Mons. Javier
Echevarría 19 de abril de 2019
Hoy es
un día de silencio en la Iglesia: Cristo yace en el sepulcro y la Iglesia
medita, admirada, lo que ha hecho por nosotros este Señor nuestro. Guarda
silencio para aprender del Maestro, al contemplar su cuerpo destrozado.
Cada
uno de nosotros puede y debe unirse al silencio de la Iglesia. Y al considerar
que somos responsables de esa muerte, nos esforzaremos para que guarden
silencio nuestras pasiones, nuestras rebeldías, todo lo que nos aparte de Dios.
Pero sin estar meramente pasivos: es una gracia que Dios nos concede cuando se
la pedimos delante del Cuerpo muerto de su Hijo, cuando nos empeñamos por
quitar de nuestra vida todo lo que nos aleje de Él.
El
Sábado Santo no es una jornada triste.
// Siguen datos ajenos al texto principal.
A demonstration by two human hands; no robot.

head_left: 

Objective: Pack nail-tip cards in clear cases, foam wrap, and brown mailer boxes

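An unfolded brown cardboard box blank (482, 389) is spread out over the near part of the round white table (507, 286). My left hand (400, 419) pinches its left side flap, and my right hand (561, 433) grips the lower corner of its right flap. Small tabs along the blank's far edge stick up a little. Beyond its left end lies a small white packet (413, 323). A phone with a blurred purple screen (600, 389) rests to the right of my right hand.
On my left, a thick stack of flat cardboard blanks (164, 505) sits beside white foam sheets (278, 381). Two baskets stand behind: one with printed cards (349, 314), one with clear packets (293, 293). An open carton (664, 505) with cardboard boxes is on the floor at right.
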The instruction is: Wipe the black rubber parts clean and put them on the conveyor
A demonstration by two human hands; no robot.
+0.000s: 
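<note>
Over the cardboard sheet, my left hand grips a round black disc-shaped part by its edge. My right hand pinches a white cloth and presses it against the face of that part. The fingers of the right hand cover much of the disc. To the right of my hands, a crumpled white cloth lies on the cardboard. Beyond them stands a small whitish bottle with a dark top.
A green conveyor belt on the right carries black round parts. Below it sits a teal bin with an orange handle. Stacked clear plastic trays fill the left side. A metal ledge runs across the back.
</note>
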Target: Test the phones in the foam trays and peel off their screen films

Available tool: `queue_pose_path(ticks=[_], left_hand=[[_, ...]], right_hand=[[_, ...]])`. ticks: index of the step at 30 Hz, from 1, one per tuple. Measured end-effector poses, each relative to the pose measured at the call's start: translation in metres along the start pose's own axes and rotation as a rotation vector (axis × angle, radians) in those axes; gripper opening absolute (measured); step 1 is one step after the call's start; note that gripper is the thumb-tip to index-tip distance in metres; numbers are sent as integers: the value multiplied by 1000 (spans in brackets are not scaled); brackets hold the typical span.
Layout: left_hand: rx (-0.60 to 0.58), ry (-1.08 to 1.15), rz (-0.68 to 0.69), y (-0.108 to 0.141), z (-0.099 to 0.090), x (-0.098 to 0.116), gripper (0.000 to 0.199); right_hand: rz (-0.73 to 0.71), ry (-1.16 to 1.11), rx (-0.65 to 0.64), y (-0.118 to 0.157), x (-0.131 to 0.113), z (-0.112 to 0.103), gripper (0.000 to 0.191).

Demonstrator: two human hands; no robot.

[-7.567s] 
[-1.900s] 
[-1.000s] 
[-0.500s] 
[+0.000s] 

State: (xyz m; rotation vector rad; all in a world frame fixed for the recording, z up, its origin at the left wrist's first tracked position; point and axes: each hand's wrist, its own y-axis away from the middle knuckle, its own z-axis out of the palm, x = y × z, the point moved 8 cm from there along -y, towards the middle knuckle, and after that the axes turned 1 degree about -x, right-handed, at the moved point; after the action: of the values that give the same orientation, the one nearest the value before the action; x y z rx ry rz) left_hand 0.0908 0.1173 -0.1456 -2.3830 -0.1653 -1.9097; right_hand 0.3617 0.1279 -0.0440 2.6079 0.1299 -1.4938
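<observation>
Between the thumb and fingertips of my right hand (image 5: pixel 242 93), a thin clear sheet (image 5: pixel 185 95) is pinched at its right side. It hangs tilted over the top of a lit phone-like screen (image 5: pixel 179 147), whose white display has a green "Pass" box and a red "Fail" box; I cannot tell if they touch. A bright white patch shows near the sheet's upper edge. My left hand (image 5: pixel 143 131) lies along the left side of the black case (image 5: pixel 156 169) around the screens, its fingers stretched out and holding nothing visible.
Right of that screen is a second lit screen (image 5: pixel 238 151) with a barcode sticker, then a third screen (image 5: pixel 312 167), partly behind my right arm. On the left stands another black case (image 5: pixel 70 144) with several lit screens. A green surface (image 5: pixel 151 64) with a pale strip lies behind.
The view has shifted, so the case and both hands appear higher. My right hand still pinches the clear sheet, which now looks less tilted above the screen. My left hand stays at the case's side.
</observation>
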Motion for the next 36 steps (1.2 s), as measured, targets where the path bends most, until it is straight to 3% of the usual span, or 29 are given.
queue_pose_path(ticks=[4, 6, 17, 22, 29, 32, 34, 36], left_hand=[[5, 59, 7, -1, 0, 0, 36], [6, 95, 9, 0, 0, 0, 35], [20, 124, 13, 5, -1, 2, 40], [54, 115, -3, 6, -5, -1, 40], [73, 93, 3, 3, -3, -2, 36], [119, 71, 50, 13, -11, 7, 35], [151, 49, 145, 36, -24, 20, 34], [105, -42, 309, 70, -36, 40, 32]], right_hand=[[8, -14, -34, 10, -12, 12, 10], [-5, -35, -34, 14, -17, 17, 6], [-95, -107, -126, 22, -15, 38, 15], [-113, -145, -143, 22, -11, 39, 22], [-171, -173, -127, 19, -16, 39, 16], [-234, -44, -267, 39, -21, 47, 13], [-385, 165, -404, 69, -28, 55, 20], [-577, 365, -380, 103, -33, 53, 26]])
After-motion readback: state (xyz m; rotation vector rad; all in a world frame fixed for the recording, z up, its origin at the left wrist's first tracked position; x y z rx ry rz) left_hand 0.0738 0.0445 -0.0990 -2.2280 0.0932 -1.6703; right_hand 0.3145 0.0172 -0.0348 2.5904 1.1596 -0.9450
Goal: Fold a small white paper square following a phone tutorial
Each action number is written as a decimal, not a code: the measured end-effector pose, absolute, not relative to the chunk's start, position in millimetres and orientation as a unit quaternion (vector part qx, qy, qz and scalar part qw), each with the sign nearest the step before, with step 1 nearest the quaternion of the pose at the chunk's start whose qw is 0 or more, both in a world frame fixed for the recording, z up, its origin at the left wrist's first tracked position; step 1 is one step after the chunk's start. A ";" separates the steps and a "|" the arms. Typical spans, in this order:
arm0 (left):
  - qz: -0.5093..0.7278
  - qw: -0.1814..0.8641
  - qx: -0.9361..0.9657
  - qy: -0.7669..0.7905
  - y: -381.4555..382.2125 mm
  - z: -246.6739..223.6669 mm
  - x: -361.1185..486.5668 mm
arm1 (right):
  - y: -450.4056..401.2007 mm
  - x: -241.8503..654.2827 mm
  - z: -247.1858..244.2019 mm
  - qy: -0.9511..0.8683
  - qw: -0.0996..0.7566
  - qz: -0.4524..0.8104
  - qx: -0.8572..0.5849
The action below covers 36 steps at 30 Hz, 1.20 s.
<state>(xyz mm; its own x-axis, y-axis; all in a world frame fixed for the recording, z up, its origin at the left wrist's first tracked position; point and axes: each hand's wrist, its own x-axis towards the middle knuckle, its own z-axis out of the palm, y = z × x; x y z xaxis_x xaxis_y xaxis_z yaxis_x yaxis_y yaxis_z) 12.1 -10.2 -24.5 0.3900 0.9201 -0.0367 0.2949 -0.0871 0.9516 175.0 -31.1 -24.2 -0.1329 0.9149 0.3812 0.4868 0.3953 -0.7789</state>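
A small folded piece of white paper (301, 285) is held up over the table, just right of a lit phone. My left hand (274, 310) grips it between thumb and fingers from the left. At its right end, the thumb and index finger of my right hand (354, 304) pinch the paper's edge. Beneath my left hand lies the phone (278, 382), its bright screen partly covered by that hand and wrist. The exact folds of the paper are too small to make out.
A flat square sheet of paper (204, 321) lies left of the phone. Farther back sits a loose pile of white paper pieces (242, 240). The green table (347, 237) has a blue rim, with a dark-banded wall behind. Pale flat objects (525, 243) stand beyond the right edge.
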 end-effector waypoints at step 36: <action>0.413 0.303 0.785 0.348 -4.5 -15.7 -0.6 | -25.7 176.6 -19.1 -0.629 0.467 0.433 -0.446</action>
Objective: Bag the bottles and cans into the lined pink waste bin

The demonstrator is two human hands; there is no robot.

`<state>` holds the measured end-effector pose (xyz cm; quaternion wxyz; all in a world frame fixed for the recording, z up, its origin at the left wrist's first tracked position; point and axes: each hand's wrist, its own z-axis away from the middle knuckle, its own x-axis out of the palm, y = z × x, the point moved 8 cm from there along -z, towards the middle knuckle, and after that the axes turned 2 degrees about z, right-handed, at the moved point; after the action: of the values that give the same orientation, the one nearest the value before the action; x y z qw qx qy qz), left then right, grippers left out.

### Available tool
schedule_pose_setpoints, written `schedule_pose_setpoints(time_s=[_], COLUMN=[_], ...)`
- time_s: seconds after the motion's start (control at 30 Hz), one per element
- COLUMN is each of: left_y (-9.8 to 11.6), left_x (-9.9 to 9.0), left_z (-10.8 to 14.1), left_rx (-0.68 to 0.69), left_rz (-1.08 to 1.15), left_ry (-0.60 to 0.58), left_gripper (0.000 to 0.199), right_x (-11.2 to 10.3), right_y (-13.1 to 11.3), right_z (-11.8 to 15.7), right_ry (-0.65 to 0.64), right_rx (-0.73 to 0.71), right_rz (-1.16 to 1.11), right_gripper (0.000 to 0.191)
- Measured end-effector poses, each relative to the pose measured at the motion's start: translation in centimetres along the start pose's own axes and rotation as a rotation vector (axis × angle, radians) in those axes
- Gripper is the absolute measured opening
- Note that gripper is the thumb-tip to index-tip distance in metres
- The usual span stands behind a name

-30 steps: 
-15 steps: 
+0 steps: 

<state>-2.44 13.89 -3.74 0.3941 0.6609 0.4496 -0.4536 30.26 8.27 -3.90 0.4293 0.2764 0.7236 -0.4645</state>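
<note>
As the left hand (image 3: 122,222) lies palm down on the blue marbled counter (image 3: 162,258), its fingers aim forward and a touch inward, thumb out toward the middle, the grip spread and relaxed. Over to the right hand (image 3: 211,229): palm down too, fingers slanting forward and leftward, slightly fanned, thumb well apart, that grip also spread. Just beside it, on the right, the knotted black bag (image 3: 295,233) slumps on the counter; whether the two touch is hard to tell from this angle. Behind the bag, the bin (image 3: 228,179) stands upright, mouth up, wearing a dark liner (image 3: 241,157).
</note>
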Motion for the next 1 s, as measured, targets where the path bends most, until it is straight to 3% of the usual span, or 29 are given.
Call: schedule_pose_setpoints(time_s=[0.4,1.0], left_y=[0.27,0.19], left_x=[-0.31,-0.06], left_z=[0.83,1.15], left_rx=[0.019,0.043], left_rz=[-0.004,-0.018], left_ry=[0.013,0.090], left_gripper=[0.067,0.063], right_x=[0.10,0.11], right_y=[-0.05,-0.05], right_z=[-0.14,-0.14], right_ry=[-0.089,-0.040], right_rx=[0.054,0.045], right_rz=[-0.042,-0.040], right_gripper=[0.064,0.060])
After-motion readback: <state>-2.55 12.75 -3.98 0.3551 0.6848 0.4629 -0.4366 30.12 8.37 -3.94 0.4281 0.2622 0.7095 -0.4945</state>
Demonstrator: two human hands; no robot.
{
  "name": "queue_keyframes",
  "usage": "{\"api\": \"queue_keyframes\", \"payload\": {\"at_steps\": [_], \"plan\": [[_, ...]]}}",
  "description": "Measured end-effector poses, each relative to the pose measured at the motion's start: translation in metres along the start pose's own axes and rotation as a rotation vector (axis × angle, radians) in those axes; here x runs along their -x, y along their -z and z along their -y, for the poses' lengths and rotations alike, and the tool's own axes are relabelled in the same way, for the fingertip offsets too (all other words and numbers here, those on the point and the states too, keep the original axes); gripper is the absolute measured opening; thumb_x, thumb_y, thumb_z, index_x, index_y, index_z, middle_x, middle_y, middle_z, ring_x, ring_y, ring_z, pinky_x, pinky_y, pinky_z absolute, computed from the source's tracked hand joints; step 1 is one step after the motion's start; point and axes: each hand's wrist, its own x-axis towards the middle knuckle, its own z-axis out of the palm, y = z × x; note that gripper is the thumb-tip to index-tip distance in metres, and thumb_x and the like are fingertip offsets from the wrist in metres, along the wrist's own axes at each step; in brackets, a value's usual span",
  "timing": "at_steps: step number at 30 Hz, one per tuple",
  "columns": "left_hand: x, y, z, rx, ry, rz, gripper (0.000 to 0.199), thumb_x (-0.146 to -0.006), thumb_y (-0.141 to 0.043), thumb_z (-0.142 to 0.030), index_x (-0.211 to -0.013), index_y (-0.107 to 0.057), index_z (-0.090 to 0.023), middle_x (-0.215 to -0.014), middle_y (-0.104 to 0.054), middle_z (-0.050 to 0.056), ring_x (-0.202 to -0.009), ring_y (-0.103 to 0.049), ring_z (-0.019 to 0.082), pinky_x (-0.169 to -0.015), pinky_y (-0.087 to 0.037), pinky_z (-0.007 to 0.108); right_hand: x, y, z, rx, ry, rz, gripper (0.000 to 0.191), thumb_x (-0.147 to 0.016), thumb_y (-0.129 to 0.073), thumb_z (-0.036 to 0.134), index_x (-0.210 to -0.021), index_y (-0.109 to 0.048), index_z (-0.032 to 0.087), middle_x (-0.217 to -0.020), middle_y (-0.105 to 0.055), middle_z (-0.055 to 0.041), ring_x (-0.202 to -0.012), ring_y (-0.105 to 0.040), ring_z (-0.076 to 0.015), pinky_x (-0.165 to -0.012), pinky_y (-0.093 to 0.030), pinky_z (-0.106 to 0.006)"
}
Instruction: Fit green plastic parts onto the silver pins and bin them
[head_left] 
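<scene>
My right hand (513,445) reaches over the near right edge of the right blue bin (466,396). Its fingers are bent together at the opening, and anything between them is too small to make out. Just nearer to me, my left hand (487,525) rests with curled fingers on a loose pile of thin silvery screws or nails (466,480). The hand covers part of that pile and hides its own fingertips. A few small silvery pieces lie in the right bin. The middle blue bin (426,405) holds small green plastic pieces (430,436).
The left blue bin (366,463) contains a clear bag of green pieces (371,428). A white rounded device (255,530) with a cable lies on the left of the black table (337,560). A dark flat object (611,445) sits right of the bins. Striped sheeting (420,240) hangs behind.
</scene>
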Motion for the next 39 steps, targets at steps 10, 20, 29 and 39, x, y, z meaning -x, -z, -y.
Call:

El Señor ha vencido al demonio y al
pecado, y dentro de pocas horas vencerá también a la muerte con su gloriosa
Resurrección. Nos ha reconciliado con el Padre celestial: ¡ya somos hijos de
Dios! Es necesario que hagamos propósitos de agradecimiento, que tengamos la seguridad
de que superaremos todos los obstáculos, sean del tipo que sean, si nos
mantenemos bien unidos a Jesús por la oración y los sacramentos.
El
mundo tiene hambre de Dios, aunque muchas veces no lo sabe. La gente está
deseando que se le hable de esta realidad gozosa —el encuentro con el Señor—, y
para eso estamos los cristianos. Tengamos la valentía de aquellos dos hombres
—Nicodemo y José de Arimatea—, que durante la vida de Jesucristo mostraban
respetos humanos, pero que en el momento definitivo se atreven a pedir a
Pilatos el cuerpo muerto de Jesús, para darle sepultura. O la de aquellas
mujeres santas que, cuando Cristo es ya un cadáver, compran aromas y acuden a
embalsamarle, sin tener miedo de los soldados que custodian el sepulcro.
A la
hora de la desbandada general, cuando todo el mundo se ha sentido con derecho a
insultar, reírse y mofarse de Jesús, ellos van a decir: dadnos ese Cuerpo, que
nos pertenece. ¡Con qué cuidado lo bajarían de la Cruz e irían mirando sus
Llagas! Pidamos perdón y digamos, con palabras de san Josemaría Escrivá: yo
subiré con ellos al pie de la Cruz, me apretaré al Cuerpo frío, cadáver de
Cristo, con el fuego de mi amor..., lo desclavaré con mis desagravios y
mortificaciones..., lo envolveré con el lienzo nuevo de mi vida limpia, y lo
enterraré en mi pecho de roca viva, de donde nadie me lo podrá arrancar, ¡y
ahí, Señor, descansad!
Se
comprende que pusiesen el cuerpo muerto del Hijo en brazos de la Madre, antes
de darle sepultura. María era la única criatura capaz de decirle que entiende
perfectamente su Amor por los hombres, pues no ha sido Ella causa de esos
dolores. La Virgen Purísima habla por nosotros; pero habla para hacernos
reaccionar, para que experimentemos su dolor, hecho una sola cosa con el dolor
de Cristo.
Saquemos
propósitos de conversión y de apostolado, de identificarnos más con Cristo, de
estar totalmente pendientes de las almas. Pidamos al Señor que nos transmita la
eficacia salvadora de su Pasión y de su Muerte. Consideremos el panorama que se
nos presenta por delante. La gente que nos rodea, espera que los cristianos les
descubramos las maravillas del encuentro con Dios. Es necesario que esta Semana
Santa —y luego todos los días— sea para nosotros un salto de calidad, un
decirle al Señor que se meta totalmente en nuestras vidas. Es preciso comunicar
a muchas personas la Vida nueva que Jesucristo nos ha conseguido con la
Redención.
Acudamos
a Santa María: Virgen de la Soledad, Madre de Dios y Madre nuestra, ayúdanos a
comprender —como escribe San Josemaría— que es preciso hacer vida
nuestra la vida y la muerte de Cristo. Morir por la mortificación y la
penitencia, para que Cristo viva en nosotros por el Amor. Y seguir entonces los
pasos de Cristo, con afán de corredimir a todas las almas. Dar la vida por los demás.
Sólo así se vive la vida de Jesucristo y nos hacemos una sola cosa con Él.